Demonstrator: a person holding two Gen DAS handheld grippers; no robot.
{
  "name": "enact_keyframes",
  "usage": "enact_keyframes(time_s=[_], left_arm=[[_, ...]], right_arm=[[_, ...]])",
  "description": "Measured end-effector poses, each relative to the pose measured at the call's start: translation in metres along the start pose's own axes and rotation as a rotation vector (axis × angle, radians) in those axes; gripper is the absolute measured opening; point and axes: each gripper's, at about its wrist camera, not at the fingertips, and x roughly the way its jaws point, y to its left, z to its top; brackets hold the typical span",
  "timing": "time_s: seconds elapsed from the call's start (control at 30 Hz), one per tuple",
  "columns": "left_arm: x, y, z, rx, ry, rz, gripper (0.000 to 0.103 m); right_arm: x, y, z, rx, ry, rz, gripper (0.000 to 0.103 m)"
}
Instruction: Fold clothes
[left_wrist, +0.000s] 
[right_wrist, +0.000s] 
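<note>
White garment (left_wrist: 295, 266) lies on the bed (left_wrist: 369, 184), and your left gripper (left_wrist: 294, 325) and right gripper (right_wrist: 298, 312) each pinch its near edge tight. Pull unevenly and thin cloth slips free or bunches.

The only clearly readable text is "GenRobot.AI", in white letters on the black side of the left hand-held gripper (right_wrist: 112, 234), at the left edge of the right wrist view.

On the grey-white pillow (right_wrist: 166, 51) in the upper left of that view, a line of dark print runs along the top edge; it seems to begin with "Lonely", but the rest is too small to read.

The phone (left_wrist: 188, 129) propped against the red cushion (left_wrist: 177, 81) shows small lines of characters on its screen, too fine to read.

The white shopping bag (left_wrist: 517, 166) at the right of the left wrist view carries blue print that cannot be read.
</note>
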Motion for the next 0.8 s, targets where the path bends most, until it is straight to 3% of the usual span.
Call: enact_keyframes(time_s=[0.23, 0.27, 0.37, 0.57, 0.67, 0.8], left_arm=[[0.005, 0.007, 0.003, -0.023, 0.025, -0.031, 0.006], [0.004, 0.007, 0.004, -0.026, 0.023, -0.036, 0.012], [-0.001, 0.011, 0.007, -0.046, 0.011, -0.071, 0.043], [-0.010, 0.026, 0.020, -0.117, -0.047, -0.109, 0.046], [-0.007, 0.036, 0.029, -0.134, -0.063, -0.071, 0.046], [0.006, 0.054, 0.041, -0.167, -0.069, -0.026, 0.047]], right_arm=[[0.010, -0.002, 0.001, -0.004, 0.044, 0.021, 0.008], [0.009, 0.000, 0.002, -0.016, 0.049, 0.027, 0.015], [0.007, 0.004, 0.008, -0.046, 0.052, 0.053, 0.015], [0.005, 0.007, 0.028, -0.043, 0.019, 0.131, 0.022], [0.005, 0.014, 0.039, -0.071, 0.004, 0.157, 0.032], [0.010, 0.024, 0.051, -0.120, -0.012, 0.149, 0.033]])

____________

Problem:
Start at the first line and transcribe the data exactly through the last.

Expected answer:
Demonstrator: a person holding two Gen DAS handheld grippers; no robot.
{
  "name": "enact_keyframes",
  "usage": "enact_keyframes(time_s=[_], left_arm=[[_, ...]], right_arm=[[_, ...]])",
  "description": "Measured end-effector poses, each relative to the pose measured at the call's start: translation in metres along the start pose's own axes and rotation as a rotation vector (axis × angle, radians) in those axes; gripper is the absolute measured opening; point and axes: each gripper's, at about its wrist camera, not at the fingertips, and x roughly the way its jaws point, y to its left, z to its top; brackets hold the typical span",
  "timing": "time_s: seconds elapsed from the call's start (control at 30 Hz), one per tuple",
  "columns": "left_arm: x, y, z, rx, ry, rz, gripper (0.000 to 0.103 m); right_arm: x, y, z, rx, ry, rz, gripper (0.000 to 0.103 m)"
}
Instruction: Fold clothes
[left_wrist, +0.000s] 
[right_wrist, +0.000s] 
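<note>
White garment (left_wrist: 295, 266) lies on the bed (left_wrist: 369, 184), and your left gripper (left_wrist: 294, 325) and right gripper (right_wrist: 298, 312) each pinch its near edge tight. Pull unevenly and thin cloth slips free or bunches.

The only clearly readable text is "GenRobot.AI", in white letters on the black side of the left hand-held gripper (right_wrist: 112, 234), at the left edge of the right wrist view.

On the grey-white pillow (right_wrist: 166, 51) in the upper left of that view, a line of dark print runs along the top edge; it seems to begin with "Lonely", but the rest is too small to read.

The phone (left_wrist: 188, 129) propped against the red cushion (left_wrist: 177, 81) shows small lines of characters on its screen, too fine to read.

The white shopping bag (left_wrist: 517, 166) at the right of the left wrist view carries blue print that cannot be read.
</note>
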Motion for the next 0.8 s, targets where the path bends most, until it is straight to 3% of the usual span.
Call: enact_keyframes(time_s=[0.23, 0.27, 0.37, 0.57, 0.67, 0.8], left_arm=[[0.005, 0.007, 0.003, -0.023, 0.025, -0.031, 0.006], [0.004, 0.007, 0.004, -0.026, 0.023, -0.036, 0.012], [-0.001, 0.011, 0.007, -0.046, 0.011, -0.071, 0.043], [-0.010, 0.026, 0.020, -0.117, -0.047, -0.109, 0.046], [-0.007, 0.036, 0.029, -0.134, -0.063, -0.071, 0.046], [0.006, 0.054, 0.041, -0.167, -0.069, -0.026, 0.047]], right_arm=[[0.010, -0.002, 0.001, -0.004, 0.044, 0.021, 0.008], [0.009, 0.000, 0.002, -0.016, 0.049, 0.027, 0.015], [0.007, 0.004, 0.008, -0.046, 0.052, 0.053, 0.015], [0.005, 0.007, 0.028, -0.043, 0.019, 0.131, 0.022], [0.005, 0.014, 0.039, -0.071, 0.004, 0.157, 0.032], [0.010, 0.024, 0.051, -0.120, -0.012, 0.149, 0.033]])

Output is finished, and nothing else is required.